__Task objective__: Go through the listing below and retype exactly the lines starting at the one with "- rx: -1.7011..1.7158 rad" and ending at the one with "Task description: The", skipping pictures.

**** Dataset entries

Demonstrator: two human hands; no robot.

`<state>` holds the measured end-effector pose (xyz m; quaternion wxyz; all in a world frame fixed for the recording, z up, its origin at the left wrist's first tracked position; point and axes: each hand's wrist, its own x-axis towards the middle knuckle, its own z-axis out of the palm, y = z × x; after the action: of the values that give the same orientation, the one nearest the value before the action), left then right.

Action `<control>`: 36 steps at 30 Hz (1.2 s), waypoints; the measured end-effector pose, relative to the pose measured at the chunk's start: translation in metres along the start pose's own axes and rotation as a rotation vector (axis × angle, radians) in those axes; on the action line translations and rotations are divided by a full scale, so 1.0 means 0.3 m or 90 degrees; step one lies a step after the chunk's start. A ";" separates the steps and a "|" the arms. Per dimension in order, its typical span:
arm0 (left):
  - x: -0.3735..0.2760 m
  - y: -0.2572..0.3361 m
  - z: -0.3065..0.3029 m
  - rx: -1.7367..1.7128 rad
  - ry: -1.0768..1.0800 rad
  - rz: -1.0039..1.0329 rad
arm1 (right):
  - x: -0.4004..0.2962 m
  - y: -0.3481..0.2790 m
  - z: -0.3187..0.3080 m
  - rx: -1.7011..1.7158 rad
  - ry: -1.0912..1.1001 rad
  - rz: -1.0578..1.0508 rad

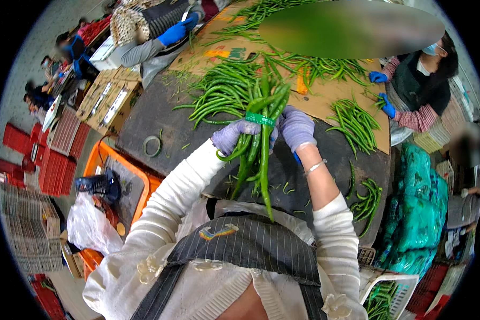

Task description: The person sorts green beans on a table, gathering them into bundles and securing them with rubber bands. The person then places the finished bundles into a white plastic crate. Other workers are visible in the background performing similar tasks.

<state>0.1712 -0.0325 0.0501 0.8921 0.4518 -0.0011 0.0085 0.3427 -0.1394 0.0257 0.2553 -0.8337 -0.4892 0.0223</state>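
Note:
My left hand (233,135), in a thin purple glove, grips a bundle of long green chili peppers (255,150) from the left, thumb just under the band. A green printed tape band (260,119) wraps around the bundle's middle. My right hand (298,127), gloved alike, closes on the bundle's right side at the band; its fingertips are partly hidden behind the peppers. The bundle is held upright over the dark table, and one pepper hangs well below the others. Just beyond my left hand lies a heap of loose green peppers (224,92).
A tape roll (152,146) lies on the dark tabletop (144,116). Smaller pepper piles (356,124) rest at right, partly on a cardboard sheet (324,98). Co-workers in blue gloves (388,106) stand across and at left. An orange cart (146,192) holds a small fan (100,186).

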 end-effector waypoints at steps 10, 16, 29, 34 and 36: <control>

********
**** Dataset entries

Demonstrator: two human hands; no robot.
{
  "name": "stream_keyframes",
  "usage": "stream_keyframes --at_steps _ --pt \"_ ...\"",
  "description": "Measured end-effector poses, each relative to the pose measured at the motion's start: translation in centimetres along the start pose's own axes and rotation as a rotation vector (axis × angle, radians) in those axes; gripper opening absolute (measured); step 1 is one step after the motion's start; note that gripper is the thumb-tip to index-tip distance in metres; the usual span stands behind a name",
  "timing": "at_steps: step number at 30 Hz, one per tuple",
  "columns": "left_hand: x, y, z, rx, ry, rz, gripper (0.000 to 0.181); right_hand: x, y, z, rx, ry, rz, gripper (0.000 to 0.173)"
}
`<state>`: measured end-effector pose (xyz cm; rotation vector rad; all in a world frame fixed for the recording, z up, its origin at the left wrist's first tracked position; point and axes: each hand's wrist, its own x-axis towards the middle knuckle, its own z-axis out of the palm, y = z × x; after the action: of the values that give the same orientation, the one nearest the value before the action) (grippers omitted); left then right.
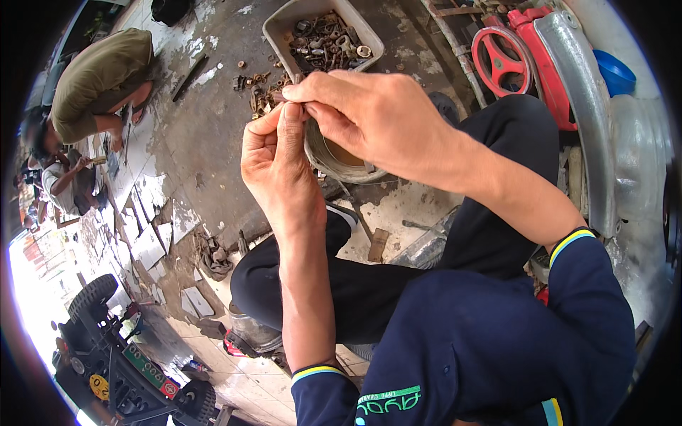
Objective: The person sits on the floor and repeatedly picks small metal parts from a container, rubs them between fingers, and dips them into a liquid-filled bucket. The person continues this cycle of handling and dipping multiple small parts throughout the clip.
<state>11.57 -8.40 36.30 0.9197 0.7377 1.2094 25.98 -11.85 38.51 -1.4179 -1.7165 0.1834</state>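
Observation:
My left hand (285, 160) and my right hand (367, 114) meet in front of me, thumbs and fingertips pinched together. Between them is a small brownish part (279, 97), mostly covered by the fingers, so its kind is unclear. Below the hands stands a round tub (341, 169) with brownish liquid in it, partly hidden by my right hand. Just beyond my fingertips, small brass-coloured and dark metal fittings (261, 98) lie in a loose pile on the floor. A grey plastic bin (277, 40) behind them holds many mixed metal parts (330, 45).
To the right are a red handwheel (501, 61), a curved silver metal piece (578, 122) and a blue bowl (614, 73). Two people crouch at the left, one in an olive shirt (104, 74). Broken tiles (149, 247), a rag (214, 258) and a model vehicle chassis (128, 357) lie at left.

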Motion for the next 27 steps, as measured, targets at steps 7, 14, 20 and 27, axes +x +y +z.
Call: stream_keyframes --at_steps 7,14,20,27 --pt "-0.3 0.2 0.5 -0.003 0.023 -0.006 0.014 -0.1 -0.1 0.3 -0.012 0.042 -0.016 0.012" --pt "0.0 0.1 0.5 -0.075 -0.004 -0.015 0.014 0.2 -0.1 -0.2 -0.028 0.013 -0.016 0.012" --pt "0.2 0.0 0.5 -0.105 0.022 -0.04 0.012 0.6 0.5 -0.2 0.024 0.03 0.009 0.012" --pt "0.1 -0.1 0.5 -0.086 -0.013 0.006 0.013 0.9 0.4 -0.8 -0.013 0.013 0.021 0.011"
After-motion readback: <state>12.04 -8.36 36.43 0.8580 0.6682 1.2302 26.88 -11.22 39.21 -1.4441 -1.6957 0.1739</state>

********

__Answer below__:
  - rx: -1.7011..1.7158 rad
  - ry: -1.0912..1.1001 rad
  - rz: -1.0578..1.0508 rad


Task description: The person sorts green beans on a table, gathering them into bundles and securing them with rubber bands. The person then places the finished bundles into a white plastic crate. Other workers are visible in the background performing similar tasks.

No more work is needed on this answer.